* **Try it**: Check every line of the material for the word "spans". Copy those that have it.

━━━ Working data ━━━

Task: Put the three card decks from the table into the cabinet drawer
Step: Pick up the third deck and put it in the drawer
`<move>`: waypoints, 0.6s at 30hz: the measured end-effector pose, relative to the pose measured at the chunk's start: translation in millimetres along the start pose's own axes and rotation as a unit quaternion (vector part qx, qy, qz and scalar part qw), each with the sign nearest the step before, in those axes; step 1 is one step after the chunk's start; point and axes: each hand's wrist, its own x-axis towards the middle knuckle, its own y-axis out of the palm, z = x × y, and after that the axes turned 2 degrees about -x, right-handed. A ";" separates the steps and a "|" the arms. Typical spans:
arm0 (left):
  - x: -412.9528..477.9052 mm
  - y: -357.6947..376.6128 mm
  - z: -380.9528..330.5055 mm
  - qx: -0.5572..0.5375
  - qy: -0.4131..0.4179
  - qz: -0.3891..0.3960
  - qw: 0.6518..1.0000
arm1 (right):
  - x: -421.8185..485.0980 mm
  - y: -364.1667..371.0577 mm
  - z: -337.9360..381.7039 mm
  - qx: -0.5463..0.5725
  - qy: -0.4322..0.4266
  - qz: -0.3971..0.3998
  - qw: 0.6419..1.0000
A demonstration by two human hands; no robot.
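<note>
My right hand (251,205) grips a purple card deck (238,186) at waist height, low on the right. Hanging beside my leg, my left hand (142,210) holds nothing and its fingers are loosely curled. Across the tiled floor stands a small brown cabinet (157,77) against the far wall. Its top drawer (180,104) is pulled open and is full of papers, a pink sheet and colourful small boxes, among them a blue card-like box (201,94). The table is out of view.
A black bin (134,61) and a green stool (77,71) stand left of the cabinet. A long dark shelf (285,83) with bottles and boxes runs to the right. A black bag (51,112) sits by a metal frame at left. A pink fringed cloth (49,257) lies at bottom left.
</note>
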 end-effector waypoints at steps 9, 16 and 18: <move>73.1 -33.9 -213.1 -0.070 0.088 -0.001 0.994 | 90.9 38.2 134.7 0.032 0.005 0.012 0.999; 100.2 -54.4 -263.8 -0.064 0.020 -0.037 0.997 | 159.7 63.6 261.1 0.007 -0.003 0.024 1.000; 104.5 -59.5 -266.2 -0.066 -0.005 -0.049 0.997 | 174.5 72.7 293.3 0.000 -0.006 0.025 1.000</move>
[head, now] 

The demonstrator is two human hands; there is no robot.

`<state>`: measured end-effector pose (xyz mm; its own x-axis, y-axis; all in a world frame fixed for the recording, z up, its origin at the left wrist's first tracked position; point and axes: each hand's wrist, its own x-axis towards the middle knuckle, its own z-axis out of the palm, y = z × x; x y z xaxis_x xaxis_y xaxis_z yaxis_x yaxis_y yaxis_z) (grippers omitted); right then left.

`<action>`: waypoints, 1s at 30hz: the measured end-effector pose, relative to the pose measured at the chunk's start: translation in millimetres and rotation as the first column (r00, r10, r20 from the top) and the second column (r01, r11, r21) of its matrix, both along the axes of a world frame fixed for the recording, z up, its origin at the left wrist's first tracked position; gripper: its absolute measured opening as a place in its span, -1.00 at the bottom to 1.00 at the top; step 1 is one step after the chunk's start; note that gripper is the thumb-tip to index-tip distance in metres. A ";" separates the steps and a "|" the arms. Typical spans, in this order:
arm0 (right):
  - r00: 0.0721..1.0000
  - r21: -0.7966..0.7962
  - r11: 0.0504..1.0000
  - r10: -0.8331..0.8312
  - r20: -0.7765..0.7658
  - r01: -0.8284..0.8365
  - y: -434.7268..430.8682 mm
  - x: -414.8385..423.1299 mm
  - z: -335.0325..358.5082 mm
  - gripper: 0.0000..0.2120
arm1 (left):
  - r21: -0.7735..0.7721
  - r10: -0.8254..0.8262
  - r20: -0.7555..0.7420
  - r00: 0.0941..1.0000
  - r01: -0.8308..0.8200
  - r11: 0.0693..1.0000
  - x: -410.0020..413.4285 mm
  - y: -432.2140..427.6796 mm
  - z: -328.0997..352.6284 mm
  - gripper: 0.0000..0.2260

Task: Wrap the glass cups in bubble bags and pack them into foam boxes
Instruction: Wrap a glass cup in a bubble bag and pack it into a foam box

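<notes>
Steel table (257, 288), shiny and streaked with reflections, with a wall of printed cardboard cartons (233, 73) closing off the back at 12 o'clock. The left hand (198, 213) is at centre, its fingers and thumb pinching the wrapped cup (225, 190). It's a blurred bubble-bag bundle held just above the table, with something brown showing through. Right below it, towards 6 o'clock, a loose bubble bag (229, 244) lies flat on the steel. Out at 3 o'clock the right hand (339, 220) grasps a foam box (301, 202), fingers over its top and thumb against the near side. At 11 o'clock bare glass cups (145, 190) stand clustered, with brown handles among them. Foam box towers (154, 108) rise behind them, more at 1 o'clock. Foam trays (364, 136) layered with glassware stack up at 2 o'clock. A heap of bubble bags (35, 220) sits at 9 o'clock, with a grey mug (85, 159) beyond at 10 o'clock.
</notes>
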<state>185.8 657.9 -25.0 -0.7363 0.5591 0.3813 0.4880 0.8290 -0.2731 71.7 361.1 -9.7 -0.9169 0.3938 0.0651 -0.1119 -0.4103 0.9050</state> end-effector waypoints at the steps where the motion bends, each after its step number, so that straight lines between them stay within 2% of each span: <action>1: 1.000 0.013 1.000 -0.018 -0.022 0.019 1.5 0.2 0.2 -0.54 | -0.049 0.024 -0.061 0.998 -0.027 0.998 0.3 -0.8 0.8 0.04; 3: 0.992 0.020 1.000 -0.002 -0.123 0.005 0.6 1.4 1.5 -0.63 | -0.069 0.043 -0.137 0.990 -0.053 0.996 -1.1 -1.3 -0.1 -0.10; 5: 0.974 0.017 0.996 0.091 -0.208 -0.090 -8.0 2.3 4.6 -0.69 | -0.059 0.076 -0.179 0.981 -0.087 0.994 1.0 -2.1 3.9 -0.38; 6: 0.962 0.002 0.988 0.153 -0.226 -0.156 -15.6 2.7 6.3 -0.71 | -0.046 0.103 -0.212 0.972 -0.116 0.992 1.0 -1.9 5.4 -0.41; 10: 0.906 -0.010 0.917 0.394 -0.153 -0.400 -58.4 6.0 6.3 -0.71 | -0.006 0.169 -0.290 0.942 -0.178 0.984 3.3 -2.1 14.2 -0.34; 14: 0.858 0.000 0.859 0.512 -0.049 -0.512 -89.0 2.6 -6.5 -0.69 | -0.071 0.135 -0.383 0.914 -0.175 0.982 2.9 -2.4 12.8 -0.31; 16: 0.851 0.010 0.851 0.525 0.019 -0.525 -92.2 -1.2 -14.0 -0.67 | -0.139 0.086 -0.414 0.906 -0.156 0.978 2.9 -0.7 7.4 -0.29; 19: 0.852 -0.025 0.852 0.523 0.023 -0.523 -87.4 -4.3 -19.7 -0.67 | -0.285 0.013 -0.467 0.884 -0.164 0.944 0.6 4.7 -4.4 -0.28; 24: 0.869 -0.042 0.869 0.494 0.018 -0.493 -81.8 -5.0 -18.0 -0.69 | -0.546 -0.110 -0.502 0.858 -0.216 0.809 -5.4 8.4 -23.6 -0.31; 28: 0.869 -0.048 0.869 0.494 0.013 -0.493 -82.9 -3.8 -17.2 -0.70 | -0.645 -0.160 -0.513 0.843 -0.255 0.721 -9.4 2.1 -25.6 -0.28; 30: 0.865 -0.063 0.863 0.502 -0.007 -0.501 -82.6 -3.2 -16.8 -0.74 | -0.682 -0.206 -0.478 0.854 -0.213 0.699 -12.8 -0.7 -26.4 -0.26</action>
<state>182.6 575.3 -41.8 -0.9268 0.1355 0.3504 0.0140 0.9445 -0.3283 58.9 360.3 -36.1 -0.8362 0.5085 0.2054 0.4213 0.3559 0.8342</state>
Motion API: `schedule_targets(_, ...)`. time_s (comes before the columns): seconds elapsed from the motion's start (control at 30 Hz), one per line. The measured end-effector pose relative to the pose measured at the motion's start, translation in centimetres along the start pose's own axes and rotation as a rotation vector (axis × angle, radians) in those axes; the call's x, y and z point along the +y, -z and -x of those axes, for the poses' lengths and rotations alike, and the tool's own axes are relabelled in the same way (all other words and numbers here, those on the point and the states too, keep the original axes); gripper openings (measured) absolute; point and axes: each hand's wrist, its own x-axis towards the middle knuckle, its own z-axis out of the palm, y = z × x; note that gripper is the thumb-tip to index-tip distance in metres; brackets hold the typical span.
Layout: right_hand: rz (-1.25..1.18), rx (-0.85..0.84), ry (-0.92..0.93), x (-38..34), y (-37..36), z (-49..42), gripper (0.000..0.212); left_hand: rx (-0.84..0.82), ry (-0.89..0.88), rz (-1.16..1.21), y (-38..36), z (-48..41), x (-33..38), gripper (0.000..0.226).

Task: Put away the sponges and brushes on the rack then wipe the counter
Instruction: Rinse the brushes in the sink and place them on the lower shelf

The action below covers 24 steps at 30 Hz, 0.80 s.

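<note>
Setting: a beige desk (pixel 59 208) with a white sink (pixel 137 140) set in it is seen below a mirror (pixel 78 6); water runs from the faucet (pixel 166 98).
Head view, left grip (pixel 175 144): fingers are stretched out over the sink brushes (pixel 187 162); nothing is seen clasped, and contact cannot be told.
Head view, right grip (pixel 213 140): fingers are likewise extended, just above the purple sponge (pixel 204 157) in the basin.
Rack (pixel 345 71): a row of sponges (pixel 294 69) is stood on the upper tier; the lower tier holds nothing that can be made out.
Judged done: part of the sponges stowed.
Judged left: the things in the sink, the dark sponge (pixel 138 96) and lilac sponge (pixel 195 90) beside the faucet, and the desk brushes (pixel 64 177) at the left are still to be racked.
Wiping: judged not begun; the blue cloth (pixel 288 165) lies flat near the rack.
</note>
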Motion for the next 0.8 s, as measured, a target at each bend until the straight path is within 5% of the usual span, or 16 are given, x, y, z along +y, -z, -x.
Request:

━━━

* **Solution to this task**:
`<move>`: waypoints, 0.6s at 30hz: the measured end-effector pose, relative to the pose measured at the chunk's start: translation in millimetres along the start pose's own axes and rotation as a unit quaternion (vector part qx, qy, qz and scalar part qw), each with the sign nearest the step before, in those axes; step 1 is one step after the chunk's start; point and axes: each hand's wrist, its own x-axis towards the middle knuckle, its own y-axis out of the palm, z = x × y, and after that the axes turned 2 degrees about -x, right-handed. A ";" separates the steps and a "|" the arms. Typical spans:
`<action>`: waypoints, 1s at 30hz: the measured end-effector pose, relative to the pose measured at the chunk's start: translation in millimetres and rotation as the first column (r00, r10, r20 from the top) and the second column (r01, r11, r21) of its matrix, both along the axes of a world frame fixed for the recording, z up, its origin at the left wrist's first tracked position; gripper: its absolute measured opening as a place in its span, -1.00 at the bottom to 1.00 at the top; step 1 is one step after the chunk's start; note that gripper is the thumb-tip to index-tip distance in metres. A ";" separates the steps and a "|" the arms. Typical spans, in this order:

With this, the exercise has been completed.